The article deals with the study of influence of the synthesis conditions on the molecular weight of polyaryleneetherketones (PAEK), received with nucleophilic substitution reaction of activated aryl halide. The synthesis of PAEK with the nucleophilic substitution reaction carried out as partially hydrolyzed homopolycondensation of phenolates and aromatic dihalides containing a carbonyl group in the molecule and derivatives of polycondensation of aromatic bisphenols with activated aromatic dihalides, and aromatic nitro compounds. The nucleophilic substitution of halogen in aryldihalogens proceeds through formation of Meisenheimer complex, where the negative charge of the electron-electron ring stabilizes the group. The high efficiency of the synthesis of PAEK with nucleophilic substitution reaction is mainly determined with several factors, the main of which are: 1) the structure of the starting monomers; 2) the nature of the solvent; 3) the nature of phenolate; 4) side reactions.
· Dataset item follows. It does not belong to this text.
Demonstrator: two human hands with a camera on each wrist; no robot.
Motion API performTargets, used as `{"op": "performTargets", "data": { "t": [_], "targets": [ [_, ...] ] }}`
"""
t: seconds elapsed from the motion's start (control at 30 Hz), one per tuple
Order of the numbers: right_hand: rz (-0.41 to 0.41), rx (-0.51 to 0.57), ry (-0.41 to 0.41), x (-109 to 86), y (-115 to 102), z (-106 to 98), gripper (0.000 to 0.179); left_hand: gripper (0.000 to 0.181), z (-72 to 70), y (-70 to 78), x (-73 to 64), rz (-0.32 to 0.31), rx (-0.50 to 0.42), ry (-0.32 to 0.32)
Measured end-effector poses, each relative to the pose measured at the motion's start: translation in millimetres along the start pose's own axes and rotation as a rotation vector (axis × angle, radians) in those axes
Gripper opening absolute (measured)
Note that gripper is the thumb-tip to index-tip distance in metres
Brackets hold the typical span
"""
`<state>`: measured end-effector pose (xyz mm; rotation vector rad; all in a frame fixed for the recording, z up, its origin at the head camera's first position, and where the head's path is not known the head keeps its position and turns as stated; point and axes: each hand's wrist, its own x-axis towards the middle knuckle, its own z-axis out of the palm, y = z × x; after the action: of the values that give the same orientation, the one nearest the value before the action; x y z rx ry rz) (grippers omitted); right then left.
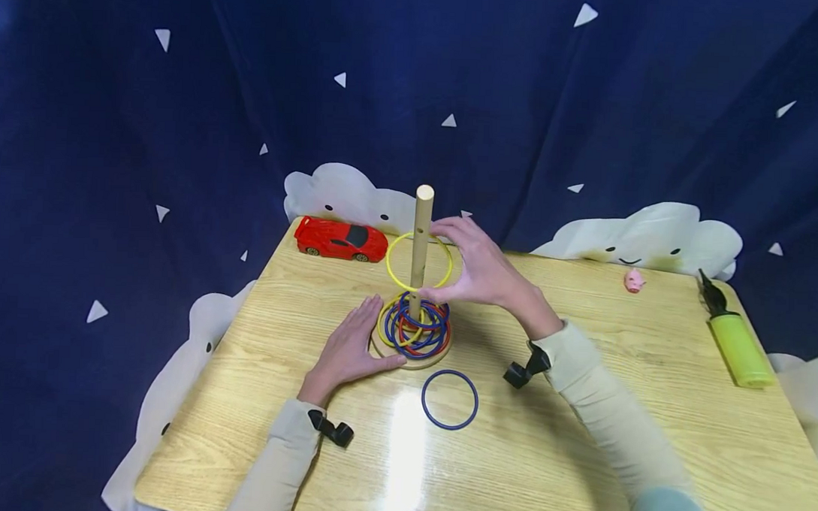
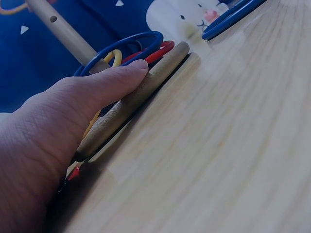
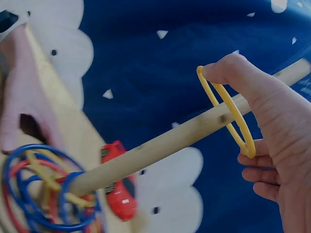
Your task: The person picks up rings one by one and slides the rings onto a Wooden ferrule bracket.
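A wooden peg (image 1: 420, 248) stands upright on a round wooden base (image 1: 415, 365). My right hand (image 1: 479, 269) holds a yellow ring (image 3: 238, 119) between thumb and fingers; the ring encircles the upper part of the peg, above the pile. Blue, red and yellow rings (image 1: 436, 349) lie heaped around the foot of the peg. My left hand (image 1: 351, 349) rests against the left side of the base, its fingers fairly straight and the thumb (image 2: 116, 85) over the rim. In front of the base, a single blue ring (image 1: 423, 397) lies on the table.
A red toy car (image 1: 342, 240) sits at the back left of the table (image 1: 551, 456). Toward the back right are a small pink pig figure (image 1: 633, 281) and a yellow-green pump (image 1: 740, 350). Behind the table hangs a dark blue curtain (image 1: 510, 78).
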<state>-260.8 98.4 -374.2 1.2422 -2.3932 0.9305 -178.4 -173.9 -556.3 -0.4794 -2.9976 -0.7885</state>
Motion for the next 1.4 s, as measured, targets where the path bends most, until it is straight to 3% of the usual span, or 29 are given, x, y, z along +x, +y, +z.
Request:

For these materials it was revealed that the ratio of nucleophilic and electrophilic reagents has pronounced effect on the molecular weight of the obtained polymer, without affecting the poly dispersion. PAEK synthesis processes are optimized by controlling the replacement of some of the monomers, the temperature and concentration of reactants change. It was shown that the polyarylene ether ketones and copolymers have a high thermal heat resistance, mechanical properties. They show considerable heat resistance in air, capable of forming a transparent film and melts. Thus, data of literature review show that the nucleophilic substitution reaction is promising for PAEK synthesis of various chemical structures and produces polymers having valuable properties.